(Entries shown)
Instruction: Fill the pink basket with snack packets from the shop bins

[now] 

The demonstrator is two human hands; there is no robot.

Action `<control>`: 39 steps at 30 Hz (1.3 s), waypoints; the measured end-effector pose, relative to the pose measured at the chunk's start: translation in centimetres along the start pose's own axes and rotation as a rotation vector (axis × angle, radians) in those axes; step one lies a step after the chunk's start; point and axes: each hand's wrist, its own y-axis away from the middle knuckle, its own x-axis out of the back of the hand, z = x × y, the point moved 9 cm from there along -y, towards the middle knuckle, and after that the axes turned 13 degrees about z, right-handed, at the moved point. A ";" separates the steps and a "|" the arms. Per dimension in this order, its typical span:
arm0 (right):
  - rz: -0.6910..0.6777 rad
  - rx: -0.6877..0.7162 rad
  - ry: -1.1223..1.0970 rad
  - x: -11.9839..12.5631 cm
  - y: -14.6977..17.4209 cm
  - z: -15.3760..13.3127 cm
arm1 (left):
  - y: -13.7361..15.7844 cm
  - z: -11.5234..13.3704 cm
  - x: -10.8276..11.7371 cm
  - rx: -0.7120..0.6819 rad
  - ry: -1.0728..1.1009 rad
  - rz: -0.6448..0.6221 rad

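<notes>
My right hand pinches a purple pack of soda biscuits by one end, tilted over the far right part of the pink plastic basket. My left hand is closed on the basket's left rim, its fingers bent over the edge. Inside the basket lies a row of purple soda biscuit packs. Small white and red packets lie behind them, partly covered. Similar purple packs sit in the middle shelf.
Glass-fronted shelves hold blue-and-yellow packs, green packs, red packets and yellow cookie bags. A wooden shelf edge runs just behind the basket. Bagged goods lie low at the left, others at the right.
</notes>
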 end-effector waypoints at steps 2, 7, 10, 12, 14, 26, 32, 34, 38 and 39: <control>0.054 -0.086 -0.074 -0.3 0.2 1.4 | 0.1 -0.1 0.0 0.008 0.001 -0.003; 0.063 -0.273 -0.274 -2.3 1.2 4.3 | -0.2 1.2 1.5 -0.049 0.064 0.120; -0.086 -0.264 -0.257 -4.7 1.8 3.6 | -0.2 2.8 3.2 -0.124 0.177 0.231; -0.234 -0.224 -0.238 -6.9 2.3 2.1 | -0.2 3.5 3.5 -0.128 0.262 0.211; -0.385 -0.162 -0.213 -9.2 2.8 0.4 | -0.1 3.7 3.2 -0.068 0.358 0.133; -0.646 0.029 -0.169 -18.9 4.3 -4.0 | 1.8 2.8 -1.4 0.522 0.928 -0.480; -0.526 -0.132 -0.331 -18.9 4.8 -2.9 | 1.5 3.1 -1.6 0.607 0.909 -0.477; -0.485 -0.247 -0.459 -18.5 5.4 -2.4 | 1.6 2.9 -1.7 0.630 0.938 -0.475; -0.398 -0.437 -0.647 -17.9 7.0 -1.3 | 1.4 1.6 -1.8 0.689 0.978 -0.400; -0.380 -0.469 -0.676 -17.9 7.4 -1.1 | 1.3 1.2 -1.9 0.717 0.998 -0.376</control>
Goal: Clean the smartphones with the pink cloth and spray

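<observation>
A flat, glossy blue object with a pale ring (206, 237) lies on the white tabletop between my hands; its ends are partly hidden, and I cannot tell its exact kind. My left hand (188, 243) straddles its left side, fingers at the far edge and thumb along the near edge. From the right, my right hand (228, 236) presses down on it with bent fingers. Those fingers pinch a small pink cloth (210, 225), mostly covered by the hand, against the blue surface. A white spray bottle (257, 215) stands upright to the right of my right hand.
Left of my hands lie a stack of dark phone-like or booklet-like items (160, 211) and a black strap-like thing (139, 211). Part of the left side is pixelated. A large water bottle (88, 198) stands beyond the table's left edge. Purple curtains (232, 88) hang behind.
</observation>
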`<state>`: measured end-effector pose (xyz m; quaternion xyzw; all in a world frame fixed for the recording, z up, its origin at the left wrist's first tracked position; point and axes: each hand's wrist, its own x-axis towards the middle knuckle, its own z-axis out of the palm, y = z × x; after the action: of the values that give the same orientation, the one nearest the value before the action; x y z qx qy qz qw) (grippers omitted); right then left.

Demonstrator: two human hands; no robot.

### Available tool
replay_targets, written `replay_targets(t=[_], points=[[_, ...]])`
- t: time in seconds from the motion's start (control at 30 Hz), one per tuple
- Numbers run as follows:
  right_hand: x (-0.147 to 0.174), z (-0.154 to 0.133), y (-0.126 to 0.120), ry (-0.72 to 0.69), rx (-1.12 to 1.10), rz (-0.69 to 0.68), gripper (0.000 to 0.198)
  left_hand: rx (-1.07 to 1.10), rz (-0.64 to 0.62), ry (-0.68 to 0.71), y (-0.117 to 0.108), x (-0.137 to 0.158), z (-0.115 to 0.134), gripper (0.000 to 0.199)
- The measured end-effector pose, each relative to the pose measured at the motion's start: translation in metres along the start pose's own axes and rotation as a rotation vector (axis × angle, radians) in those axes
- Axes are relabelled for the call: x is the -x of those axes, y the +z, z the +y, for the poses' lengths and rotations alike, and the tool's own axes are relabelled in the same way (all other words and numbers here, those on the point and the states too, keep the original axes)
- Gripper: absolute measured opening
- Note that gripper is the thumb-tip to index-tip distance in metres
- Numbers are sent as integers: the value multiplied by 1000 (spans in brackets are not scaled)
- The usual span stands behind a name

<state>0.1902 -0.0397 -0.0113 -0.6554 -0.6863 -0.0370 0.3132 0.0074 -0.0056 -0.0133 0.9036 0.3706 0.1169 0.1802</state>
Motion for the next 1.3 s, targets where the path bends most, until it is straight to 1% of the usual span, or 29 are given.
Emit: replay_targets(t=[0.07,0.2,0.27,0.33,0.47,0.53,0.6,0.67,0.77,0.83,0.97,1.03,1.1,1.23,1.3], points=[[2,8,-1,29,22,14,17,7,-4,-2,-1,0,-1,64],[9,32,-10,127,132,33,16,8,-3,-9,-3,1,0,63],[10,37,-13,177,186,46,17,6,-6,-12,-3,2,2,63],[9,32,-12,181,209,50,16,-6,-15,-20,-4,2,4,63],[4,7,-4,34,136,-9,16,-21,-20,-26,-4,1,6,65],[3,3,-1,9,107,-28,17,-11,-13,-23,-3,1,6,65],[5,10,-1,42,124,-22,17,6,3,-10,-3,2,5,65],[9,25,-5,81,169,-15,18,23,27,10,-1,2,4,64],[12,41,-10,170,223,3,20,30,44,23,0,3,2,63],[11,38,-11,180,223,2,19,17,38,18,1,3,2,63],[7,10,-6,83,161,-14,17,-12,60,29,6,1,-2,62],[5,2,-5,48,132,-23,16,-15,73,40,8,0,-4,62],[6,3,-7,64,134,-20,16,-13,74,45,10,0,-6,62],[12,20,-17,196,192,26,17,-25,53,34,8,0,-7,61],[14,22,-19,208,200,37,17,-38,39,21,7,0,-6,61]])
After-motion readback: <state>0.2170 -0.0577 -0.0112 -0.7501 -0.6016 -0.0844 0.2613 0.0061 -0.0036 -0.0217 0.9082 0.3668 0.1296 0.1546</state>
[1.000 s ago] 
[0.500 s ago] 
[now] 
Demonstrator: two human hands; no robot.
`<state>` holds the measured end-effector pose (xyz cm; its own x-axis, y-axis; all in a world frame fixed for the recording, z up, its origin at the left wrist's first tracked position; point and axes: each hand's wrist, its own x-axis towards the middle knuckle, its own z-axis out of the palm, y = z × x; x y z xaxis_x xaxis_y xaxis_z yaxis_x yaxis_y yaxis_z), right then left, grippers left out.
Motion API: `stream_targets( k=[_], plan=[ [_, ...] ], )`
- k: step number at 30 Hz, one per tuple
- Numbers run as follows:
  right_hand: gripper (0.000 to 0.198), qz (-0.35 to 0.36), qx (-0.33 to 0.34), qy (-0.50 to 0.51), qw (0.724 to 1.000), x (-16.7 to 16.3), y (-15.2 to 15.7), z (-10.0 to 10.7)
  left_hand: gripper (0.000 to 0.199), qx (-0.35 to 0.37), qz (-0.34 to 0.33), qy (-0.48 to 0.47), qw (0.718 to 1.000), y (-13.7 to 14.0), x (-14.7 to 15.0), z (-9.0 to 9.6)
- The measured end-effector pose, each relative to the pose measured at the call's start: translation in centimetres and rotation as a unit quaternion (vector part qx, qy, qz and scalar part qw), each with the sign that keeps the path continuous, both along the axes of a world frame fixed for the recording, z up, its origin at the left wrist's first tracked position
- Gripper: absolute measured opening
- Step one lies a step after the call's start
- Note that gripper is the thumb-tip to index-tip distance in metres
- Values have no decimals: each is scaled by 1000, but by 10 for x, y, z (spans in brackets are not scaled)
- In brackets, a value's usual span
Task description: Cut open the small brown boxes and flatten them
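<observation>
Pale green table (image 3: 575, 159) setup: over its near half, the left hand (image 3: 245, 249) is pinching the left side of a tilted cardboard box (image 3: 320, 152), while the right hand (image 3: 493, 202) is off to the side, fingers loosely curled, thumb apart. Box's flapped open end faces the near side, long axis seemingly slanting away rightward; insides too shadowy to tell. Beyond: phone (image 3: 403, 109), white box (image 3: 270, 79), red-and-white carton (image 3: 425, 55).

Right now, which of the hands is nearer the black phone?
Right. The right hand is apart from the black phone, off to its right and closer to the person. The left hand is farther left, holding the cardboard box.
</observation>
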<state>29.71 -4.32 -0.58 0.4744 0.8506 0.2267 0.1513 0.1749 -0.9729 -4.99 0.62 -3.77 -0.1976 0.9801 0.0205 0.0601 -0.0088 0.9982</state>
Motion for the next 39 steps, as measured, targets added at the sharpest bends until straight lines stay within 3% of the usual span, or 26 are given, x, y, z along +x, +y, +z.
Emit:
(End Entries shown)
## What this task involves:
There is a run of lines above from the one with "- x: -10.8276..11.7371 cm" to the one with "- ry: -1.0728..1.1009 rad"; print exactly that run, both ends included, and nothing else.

## Response for this exercise:
  - x: -10.8276..11.7371 cm
  - rx: -0.7120..0.6819 rad
  - ry: -1.0728..1.1009 rad

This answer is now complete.